▶ _About this exercise_
Repeat the lines below exactly as they appear, but leave out the images.

▶ _Information supplied_
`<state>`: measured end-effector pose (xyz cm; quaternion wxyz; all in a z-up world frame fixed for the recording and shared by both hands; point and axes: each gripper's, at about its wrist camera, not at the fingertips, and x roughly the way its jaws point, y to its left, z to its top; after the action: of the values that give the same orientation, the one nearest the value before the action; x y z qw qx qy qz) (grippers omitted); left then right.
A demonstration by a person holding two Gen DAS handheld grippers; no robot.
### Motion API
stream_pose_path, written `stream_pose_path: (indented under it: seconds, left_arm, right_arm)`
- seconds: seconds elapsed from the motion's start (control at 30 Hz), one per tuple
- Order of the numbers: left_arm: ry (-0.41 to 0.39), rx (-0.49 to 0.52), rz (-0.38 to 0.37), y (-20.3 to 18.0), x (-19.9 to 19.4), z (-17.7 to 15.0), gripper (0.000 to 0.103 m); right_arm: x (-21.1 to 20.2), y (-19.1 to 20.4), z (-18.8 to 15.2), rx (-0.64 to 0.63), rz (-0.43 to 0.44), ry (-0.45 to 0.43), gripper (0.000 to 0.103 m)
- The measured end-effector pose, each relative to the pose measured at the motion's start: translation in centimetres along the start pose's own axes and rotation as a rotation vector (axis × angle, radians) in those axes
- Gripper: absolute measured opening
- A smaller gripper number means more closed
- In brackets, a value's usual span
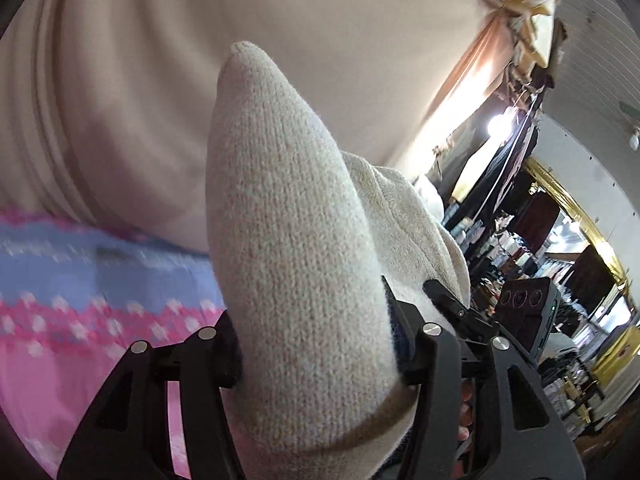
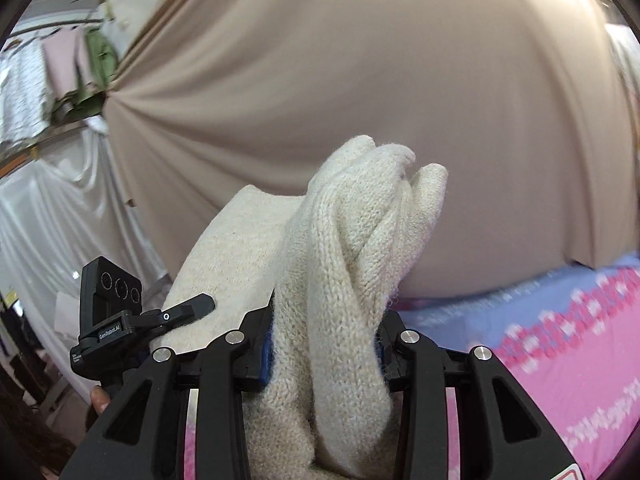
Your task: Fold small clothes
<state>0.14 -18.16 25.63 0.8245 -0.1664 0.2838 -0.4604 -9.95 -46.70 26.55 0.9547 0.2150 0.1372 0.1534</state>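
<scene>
Cream knit garment [image 1: 288, 248] is up in the air, clamped at two spots, one per tongs. Fabric is thick, plain-stitch wool-like knit, off-white, slightly fuzzy at the edges, no pattern or print visible.

Left tongs [image 1: 320, 352] are clenched on a broad, smooth bulge of the knit; it rises from between the fingers to a rounded tip, with a second fold trailing off to the right behind it.

Right tongs [image 2: 324, 344] are clenched on a bunched section [image 2: 352, 248]: several rolled folds stacked side by side, standing up above the fingers, ends rounded. A flatter panel of the same knit stretches left from there toward the other gripper, whose camera block shows at the left of the right wrist view.

Type of garment: cannot tell, too bundled.

Under the garment: a bed cover [image 1: 80, 320], pink with a light blue band and white dot pattern, blurred. Garment is not touching it at the held parts.

Behind: a large beige draped cloth [image 2: 360, 100] fills most of both views. White shiny drape [image 2: 60, 220] at the left in the right wrist view. Cluttered shelves [image 1: 560, 280] and a bright lamp [image 1: 498, 124] at the right in the left wrist view.
</scene>
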Motion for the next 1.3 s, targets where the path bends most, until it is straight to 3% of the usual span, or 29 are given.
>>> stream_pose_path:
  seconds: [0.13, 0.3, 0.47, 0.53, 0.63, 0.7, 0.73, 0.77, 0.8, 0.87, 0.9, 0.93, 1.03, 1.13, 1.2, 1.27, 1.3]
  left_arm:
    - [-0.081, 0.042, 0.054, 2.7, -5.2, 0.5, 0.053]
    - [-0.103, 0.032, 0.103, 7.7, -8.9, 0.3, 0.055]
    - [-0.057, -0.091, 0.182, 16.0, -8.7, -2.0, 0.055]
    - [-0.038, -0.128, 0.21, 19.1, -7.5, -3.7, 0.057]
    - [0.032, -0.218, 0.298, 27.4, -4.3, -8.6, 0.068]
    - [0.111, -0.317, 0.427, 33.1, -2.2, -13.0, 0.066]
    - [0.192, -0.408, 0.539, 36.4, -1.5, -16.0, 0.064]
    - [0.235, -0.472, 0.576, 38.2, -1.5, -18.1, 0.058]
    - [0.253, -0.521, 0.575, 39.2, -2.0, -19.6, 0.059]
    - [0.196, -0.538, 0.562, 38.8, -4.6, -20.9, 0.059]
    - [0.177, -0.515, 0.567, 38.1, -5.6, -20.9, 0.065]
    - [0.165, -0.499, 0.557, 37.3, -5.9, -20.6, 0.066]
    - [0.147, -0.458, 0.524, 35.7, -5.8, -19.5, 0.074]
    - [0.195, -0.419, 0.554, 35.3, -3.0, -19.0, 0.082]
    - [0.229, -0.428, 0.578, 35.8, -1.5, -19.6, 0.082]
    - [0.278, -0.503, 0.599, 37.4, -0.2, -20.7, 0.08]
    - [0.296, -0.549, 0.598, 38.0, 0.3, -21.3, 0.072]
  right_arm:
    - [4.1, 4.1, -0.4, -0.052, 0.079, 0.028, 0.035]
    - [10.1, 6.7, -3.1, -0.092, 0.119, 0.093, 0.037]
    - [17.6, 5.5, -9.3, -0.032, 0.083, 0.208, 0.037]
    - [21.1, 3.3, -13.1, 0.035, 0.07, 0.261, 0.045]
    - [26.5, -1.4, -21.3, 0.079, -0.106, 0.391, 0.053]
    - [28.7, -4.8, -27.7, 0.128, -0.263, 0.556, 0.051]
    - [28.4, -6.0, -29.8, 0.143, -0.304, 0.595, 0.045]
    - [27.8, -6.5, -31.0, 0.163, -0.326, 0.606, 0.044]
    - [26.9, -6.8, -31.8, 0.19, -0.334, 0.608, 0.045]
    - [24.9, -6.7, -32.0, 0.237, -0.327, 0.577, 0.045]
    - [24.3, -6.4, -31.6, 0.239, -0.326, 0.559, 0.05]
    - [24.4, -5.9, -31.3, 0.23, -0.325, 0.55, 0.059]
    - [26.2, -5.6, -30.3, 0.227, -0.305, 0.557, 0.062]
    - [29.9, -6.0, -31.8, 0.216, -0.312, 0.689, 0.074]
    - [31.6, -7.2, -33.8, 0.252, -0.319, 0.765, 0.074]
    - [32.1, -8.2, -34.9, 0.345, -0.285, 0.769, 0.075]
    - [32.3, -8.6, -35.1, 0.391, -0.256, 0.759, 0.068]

▶ _Solution below_
`<state>`: measured end-effector pose (xyz cm; quaternion wxyz; all in a z-up world frame fixed for the recording and shared by both hands; point and axes: each gripper's, at about its wrist camera, not at the fingertips, and x roughly the way its jaws point, y to its left, z to its top; after the action: of the values that give the same orientation, the one nearest the value before the action; x y z qw qx qy qz) (grippers omitted); left then right.
A demonstration by a person holding two Gen DAS handheld grippers; no robot.
### Motion API
stream_pose_path, written `stream_pose_path: (indented under it: seconds, left_arm, right_arm)`
- seconds: seconds elapsed from the motion's start (control at 30 Hz), one per tuple
- Order of the numbers: left_arm: ry (-0.41 to 0.39), rx (-0.49 to 0.52), rz (-0.38 to 0.37), y (-20.3 to 18.0), x (-19.9 to 19.4), z (-17.7 to 15.0), gripper (0.000 to 0.103 m); right_arm: x (-21.1 to 20.2), y (-19.1 to 20.4), z (-18.8 to 15.2), rx (-0.64 to 0.63), rz (-0.43 to 0.44), ry (-0.45 to 0.43), gripper (0.000 to 0.103 m)
- The measured end-effector pose, each relative to the pose measured at the motion's start: translation in centimetres along the start pose's own axes and rotation as a rotation vector (axis × angle, radians) in those axes
- Gripper: absolute measured opening
- A smaller gripper number means more closed
- In brackets, a value's usual span
Your task: Fold small clothes
<state>0.14 -18.16 25.63 0.8245 -0.1664 0.2838 -0.4604 -9.95 -46.70 26.55 0.9547 0.2150 0.1372 0.1534</state>
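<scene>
Cream knit garment [image 1: 288, 248] is up in the air, clamped at two spots, one per tongs. Fabric is thick, plain-stitch wool-like knit, off-white, slightly fuzzy at the edges, no pattern or print visible.

Left tongs [image 1: 320, 352] are clenched on a broad, smooth bulge of the knit; it rises from between the fingers to a rounded tip, with a second fold trailing off to the right behind it.

Right tongs [image 2: 324, 344] are clenched on a bunched section [image 2: 352, 248]: several rolled folds stacked side by side, standing up above the fingers, ends rounded. A flatter panel of the same knit stretches left from there toward the other gripper, whose camera block shows at the left of the right wrist view.

Type of garment: cannot tell, too bundled.

Under the garment: a bed cover [image 1: 80, 320], pink with a light blue band and white dot pattern, blurred. Garment is not touching it at the held parts.

Behind: a large beige draped cloth [image 2: 360, 100] fills most of both views. White shiny drape [image 2: 60, 220] at the left in the right wrist view. Cluttered shelves [image 1: 560, 280] and a bright lamp [image 1: 498, 124] at the right in the left wrist view.
</scene>
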Motion for the next 1.3 s, targets where the path bends most, until it is straight to 3% of the usual span, or 29 are given.
>>> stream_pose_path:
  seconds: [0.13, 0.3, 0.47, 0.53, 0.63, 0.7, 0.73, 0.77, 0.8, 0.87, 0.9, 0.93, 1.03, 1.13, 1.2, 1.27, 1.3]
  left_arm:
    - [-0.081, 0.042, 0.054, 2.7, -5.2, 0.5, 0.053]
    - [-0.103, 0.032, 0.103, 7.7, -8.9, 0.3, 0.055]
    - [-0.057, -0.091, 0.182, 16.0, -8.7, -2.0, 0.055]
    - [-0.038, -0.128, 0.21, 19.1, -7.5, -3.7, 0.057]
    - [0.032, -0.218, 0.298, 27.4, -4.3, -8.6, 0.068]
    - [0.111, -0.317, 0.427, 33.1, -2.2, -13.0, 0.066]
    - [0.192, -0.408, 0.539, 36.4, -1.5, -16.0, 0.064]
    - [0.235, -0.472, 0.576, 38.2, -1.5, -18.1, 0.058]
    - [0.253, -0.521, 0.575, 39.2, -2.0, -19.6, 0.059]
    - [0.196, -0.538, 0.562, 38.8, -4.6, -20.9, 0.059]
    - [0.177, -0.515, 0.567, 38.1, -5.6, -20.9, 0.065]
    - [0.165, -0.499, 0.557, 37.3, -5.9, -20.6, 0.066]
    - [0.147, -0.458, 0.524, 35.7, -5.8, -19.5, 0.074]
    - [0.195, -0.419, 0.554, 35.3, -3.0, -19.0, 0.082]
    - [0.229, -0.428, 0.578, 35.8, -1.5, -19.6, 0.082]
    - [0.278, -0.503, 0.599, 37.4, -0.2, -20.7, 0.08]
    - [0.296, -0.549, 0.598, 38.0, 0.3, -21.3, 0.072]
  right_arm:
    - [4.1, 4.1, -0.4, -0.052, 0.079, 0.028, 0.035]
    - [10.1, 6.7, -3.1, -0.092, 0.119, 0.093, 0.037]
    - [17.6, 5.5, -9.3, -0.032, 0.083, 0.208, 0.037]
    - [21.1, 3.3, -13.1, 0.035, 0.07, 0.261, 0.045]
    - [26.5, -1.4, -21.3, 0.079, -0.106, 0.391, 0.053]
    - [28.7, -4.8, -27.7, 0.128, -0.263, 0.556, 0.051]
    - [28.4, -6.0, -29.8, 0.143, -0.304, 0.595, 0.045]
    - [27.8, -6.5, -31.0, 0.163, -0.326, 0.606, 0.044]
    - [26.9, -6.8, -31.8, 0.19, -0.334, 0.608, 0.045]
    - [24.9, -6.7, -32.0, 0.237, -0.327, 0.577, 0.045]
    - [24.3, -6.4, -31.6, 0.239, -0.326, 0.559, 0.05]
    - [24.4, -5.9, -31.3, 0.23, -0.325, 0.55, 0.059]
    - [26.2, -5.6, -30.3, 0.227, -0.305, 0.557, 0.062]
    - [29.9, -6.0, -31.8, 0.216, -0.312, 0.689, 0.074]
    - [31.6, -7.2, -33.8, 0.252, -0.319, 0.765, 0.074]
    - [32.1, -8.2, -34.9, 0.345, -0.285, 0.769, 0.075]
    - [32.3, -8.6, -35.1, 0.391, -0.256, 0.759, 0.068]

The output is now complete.